最近はYouTuberをはじめとする様々な方が作る料理動画が増えています。大半が好意的に受け入れられている中で、「この動画、肉を切った後のまな板で野菜を切っているけど大丈夫?」といったツイートも一部見受けられました。撮影現場ではまな板が洗浄されていたとしても、演出の都合でカットされていた場合、料理経験の浅い方はそれをそのまま真似してしまうかもしれません。
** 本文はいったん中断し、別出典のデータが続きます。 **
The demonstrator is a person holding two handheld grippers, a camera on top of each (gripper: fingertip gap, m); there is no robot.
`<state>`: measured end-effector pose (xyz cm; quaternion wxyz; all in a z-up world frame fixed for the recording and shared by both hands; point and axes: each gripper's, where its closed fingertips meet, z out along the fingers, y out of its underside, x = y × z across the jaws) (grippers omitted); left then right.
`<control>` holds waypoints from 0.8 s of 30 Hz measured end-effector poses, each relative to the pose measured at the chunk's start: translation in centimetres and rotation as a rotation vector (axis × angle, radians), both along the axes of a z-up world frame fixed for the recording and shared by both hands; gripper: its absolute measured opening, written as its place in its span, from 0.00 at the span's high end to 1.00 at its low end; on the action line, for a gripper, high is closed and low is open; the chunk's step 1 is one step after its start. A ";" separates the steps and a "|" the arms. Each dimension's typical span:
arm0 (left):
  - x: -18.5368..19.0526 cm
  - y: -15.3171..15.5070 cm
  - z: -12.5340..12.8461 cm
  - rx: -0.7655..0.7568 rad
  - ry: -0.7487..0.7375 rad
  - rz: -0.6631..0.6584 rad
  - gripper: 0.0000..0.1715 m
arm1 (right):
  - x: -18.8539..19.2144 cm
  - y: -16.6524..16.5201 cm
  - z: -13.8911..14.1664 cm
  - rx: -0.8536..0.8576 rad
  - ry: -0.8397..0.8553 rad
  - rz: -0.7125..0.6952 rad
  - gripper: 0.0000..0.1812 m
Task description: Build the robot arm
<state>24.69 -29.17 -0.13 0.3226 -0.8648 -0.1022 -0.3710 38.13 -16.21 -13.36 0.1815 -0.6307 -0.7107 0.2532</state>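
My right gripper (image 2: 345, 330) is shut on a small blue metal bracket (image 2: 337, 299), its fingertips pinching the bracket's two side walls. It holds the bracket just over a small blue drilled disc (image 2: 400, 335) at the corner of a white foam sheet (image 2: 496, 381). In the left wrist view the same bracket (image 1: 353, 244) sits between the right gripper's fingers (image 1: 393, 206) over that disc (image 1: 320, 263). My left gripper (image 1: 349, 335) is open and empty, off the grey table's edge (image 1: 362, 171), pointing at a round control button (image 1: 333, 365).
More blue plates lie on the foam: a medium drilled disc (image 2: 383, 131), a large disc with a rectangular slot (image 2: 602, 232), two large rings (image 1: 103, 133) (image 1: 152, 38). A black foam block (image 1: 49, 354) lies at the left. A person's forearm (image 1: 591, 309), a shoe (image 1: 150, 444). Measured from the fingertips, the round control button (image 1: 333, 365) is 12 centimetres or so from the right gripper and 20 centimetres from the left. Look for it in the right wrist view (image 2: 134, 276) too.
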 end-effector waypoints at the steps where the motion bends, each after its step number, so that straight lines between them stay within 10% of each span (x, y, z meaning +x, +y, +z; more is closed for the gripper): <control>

YouTubeなど、クックパッド以外のサービスを通じて料理を始める方も多くいる中、SNS分析(ソーシャルリスニング)を実施したことで、「クックパッドというプラットフォーム上でできることだけを考えていては不十分なのでは?」という新たな課題も見えてきました。クックパッドという枠を超えて、どのメディアで、どんなメッセージを発信することが啓蒙活動として効果的なのか。そういった視点が芽生えてきたのもSNS分析(ソーシャルリスニング)の成果と言えます。

Brandwatch 今後の活用方法・展望

渡邉氏:私自身は、ここまでご説明したような「料理や食事に関するリスクの社会的認識ギャップの発見」と「リスクを防ぐための啓蒙活動の打ち手の選択肢を広げる」の用途でBrandwatchを活用しています。一方、同じ部門の別の担当者は、料理へのモチベーションを喚起し、クックパッドへの投稿を促進させる取り組みにBrandwatchを活用しています。

SNS分析(ソーシャルリスニング)を通じて、流行している料理や、季節的に関心があつまっている食材・料理などが把握できれば、それに関連した情報をクックパッド上で展開することで、「私もレシピを投稿してみよう」というモチベーション喚起に繋げられるのではと考えています。

今後、Brandwatchの利用を重ね、SNS分析(ソーシャルリスニング)の成功体験を社内に伝えていくことによって、プラットフォームの活性化に繋がる施策をもっと展開していきたいと考えています。